Endgame, with Frankie Boyle
Frankie Boyle might not seem the obvious name to be cast in a desolate Samuel Beckett play. But the nihilistic, uncompromising basis of his stand-up is not so far from the bleak existentialism at the heart of Endgame – that life is futile, brutal and absurd – which makes sense of his casting in this new production at Dublin’s Gate Theatre.
He plays Hamm, the blind, disabled character, reliant on his lifelong servant Clov for everything. His painkillers, his movement, his conversation. Yet the relationship is abusive, with the despotic Hamm imperiously summoning Clov with the blow of a whistle, then treating him with contempt.
They are confined to a featureless grey room and may well be the last people on a Earth, save for Hamm’s parents, Nagg and Nell, who occasionally pop their heads out of the dustbins where they have been condemned to spend their dying days. Clov is occasionally ordered to peer out of one of the two high windows to report on the post-apocalyptic desolation outside. The desolation inside is more palpable.
In his first stage acting role, Boyle makes a decent fist of Hamm, though he’s not the best thing in the play: an honour which goes to Robert Sheehan’s stiff, broken, and exhausted Clov. Every move is pain, but he still has some fight in his spirit, however impotent. Sheehan brings humour to both the tortured physically and the bitter exchanges, without lessening the misery.
Under the direction of Danya Taymor, Boyle loses himself in his character enough to leave any vestiges of his stand-up self behind. He’s excellent at the violent outbursts of anger required and brings a needy vulnerability to Hamm’s tyranny, exposing the insecurities of any bully. However, he doesn’t quite have the authority to mesmerise the audience with the longer, more subdued shaggy-dog story he tells. Even so, Beckett’s powerful and poignant closing soliloquy remains safe in Boyle’s hands.
Like Beckett’s previous play, Waiting For Godot, Endgame is a play in which very little actually happens, yet so much is beneath the surface. Contemplating their mortality and the pointlessness of their existence, Hamm and Plov talk obtusely, or in repetitive banalities. They are so utterly tired of life, but there’s still a spark of astringent humour to their pointed banter. This dynamic makes the play as witty as it is doleful. ‘Nothing is funnier than unhappiness, I grant you that,’ says Nell at one point, summing up Beckett’s entire philosophy.

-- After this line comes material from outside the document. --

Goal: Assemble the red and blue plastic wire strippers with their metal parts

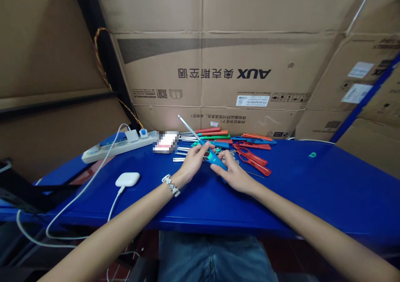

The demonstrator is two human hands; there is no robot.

She reminisces wistfully about better times as she fades into the night, while Nagg has a more sprightly absurdity to his comments. As with almost every aspect of this production, Gina Moxley and Sean McGinley straddle the line between the comic and the maudlin brilliantly, and every time their dustbin lids pop open on designer Sabine Dargent’s atmospherically pallid set it’s a bittersweet delight.